ビクッと体を震わせたが、嫌がる素振りはなかったので再び顔を近づけるとぎゅっと目が閉じられた。
その様子にフッと笑うと、今度は唇へとキスをする。
ちゅっとリップ音を鳴らしてすぐに唇を離したが、ヒスイが弱々しく手を掴みながらこちらを見るので、堪らなくなりもう一度キスをする。
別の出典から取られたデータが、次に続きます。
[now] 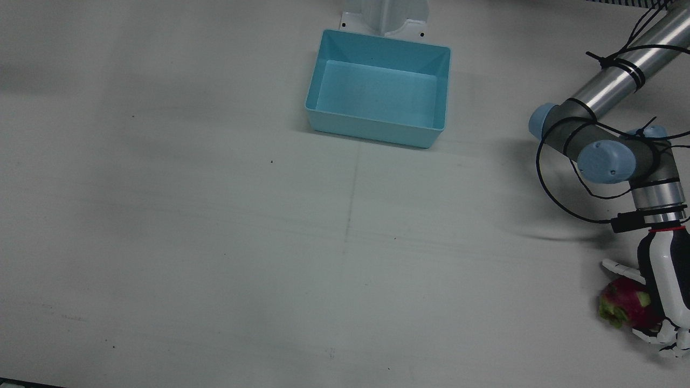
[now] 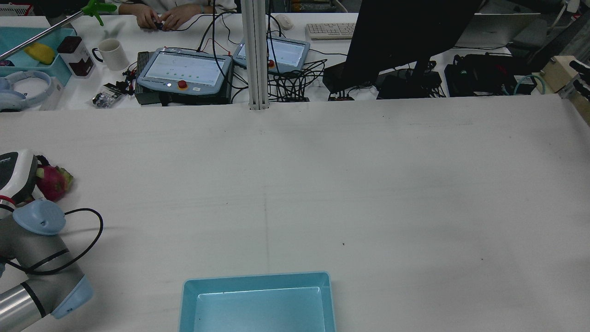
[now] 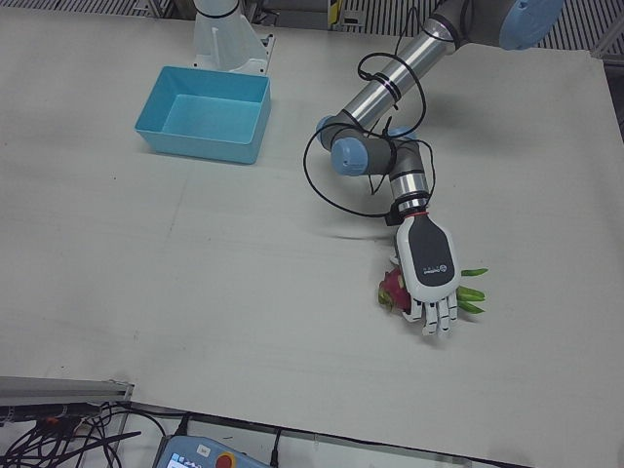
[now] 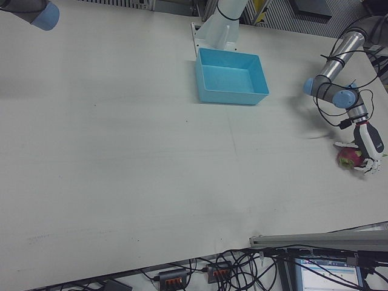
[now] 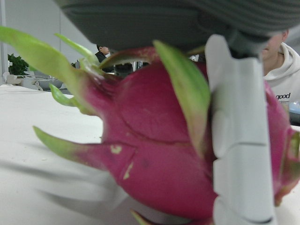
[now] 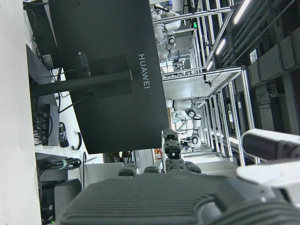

何度が啄むようなキスをしていると、いつものようにぺちぺちと腕を叩かれたので渋々唇を離した。
「また苦しくなったか?」
「う、うん…」
「どうしたらいいのかな?」と聞いてくるヒスイに笑うと、鼻を突く。
「鼻で息すんだよ」
「鼻で?」
「おう。これから練習しないとな」
ニカっと笑ったエースにヒスイはキュッと胸元で手を握り締めた。
その手を優しく包み込んで開きながらヒスイの目を見つめ、コツンと額を合わせる。
「もう一回、いいか?」
「…うん」
頷いたヒスイにエースは笑うと、そっと唇を落とした。